[Work order]
Please print exactly the lines below, from the start of the material up to and including the line with "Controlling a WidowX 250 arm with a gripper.", but none of the pictures.

[Source data]
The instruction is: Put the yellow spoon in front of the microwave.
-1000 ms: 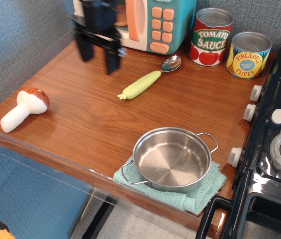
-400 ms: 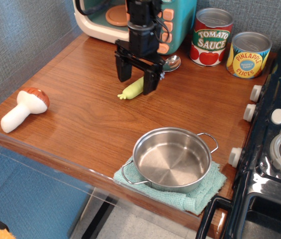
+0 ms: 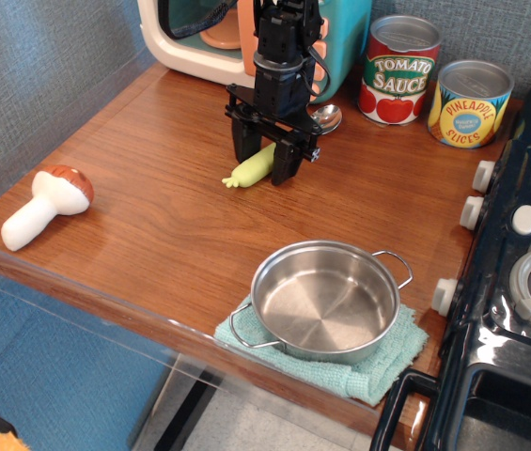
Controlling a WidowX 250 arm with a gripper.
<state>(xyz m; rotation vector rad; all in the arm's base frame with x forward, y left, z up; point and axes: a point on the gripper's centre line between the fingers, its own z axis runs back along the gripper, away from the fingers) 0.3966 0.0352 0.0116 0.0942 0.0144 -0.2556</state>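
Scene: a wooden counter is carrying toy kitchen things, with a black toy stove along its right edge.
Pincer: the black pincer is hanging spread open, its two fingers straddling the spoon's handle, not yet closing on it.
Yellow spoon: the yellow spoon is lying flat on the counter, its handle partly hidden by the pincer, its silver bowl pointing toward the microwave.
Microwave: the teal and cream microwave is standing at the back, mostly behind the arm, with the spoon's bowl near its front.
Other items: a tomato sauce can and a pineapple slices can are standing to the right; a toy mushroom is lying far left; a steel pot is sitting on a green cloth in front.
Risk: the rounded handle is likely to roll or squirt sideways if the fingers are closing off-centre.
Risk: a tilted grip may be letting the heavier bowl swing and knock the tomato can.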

[Solution to the problem]
The instruction is: Put the yellow spoon in front of the microwave.
-1000 ms: 
-400 ms: 
+0 ms: 
Controlling a WidowX 250 arm with a gripper.

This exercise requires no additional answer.